According to http://packages.ubuntu.com/trusty/apache2.2-bin, are you using Ubuntu LTS 14.04? Is version of mod-wsgi 3.4?

$ wget -S -O /dev/null http://josm.openstreetmap.de/robots.txt 2>&1 | grep -i Server
  Server: Apache/2.4.7 (Ubuntu)

Also, could you please provide apache configuration? I want to know the detail of configuration.

comment:5 by Dirk Stöcker, 10 years ago

I can't access the server ATM, but we did an update to recent LTS a month ago, so it is the most recent LTS which was available a month ago :-) Apache config: What do you want to know? I wont make it publically available completely.

comment:6 by Jun Omae, 10 years ago

Ok. I want to know version of mod-wsgi and SetOutputFilter settings in particular.

In #717, I've tested with the following;

  • Apache 2.2.15 with mod_wsgi 3.2
  • Apache 2.2.15 with mod_fcgid 2.3.7
  • Lighttpd 1.4.31 with mod_fastcgi
  • Nginx 1.0.15 with fastcgi

comment:7 by Dirk Stöcker, 10 years ago

mod-wsgi: 3.4-4ubuntu2.1.14.04.1

Filter settings:

AddOutputFilterByType DEFLATE text/html text/plain text/xml text/x-mapcss

Issue happens also for our ".lang" files, which are plain binary, so I doubt filter is releavnt.

comment:8 by Jun Omae, 10 years ago

Hmmm, it cannot be reproduced with Ubuntu 14.04. It works well on my environment.

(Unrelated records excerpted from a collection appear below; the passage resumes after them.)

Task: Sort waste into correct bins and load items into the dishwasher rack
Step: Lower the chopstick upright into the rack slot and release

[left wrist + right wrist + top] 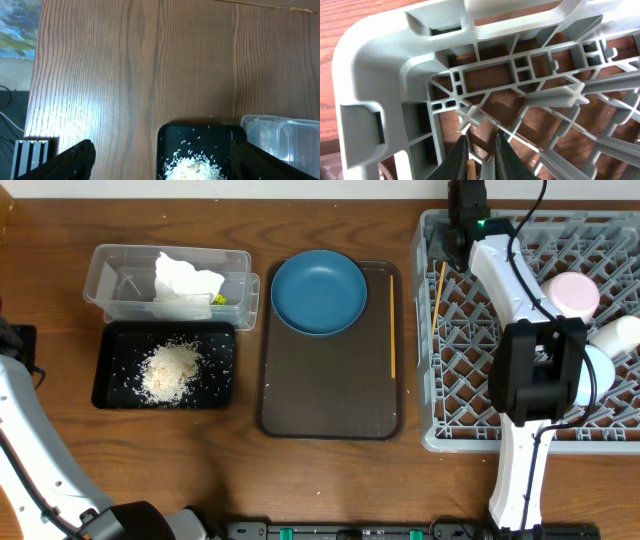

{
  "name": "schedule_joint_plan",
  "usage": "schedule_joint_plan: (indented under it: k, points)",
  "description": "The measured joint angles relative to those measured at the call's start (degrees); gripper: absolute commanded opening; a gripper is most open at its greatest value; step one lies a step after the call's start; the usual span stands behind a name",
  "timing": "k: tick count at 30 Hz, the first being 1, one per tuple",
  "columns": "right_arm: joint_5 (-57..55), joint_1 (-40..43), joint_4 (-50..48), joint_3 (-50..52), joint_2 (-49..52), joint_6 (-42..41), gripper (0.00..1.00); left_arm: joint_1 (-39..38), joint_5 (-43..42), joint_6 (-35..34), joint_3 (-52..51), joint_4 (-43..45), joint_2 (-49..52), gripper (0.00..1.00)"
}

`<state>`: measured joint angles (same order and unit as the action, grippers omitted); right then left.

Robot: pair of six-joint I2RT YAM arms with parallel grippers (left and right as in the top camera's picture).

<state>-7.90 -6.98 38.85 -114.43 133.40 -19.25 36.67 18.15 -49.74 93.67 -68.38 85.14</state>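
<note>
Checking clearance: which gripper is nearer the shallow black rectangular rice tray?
Left. The left gripper hangs by the black tray's edge; the right gripper is at the grey plastic rack's corner.

Soft, even light fell from above, glare whitened the table (pixel 62 107) in the left wrist view, and the rack (pixel 380 75) close-up blurred at its lower edge.
</note>
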Motion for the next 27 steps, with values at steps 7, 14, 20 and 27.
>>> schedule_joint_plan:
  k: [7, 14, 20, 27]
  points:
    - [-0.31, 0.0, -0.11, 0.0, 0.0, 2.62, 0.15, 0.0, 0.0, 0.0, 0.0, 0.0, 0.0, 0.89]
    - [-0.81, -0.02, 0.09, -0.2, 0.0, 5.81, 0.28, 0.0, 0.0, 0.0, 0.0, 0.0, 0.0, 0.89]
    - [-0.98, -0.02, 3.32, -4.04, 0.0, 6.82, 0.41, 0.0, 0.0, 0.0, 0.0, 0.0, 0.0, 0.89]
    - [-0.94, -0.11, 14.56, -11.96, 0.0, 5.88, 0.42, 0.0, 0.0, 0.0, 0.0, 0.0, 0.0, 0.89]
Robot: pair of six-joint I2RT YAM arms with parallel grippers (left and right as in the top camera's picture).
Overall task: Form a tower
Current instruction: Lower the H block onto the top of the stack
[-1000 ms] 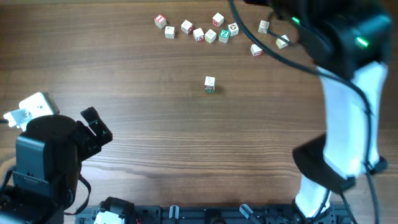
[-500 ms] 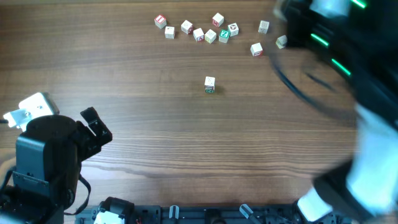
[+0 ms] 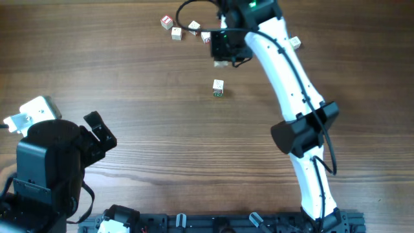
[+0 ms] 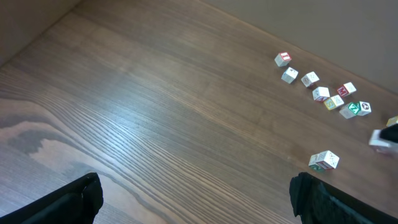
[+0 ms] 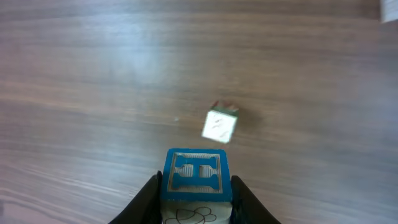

$ apt-show-versions apache2-mpm-worker libapache2-mod-wsgi
apache2-mpm-worker:amd64/trusty-security 2.4.7-1ubuntu4.1 uptodate
libapache2-mod-wsgi:amd64/trusty-security 3.4-4ubuntu2.1.14.04.1 uptodate

/etc/apache2/mods-enabled/deflate.conf

<IfModule mod_deflate.c>
        <IfModule mod_filter.c>
                # these are known to be safe with MSIE 6
                AddOutputFilterByType DEFLATE text/html text/plain text/xml

                # everything else may cause problems with MSIE 6
                AddOutputFilterByType DEFLATE text/css
                AddOutputFilterByType DEFLATE application/x-javascript application/javascript application/ecmascript
                AddOutputFilterByType DEFLATE application/rss+xml
                AddOutputFilterByType DEFLATE application/xml
        </IfModule>
</IfModule>

/etc/apache2/sites-available/trac-1.0.conf (daemon mode)

<IfModule mod_wsgi.c>
    WSGIDaemonProcess trac-1.0 \
        python-path=/var/local/venv/trac-1.0/lib/python2.7/site-packages \
        processes=2 threads=4 maximum-requests=128 inactivity-timeout=600 \
        display-name=%{GROUP}
    WSGIScriptAlias /trac /var/local/venv/trac-1.0/wsgi/trac.wsgi \
        process-group=trac-1.0 application-group=%{GLOBAL}
    <Directory /var/local/venv/trac-1.0/wsgi/>
        SetEnv trac.env_parent_dir /var/local/trac
        Require all granted
    </Directory>
</IfModule>
Last edited 10 years ago by Jun Omae (previous) (diff)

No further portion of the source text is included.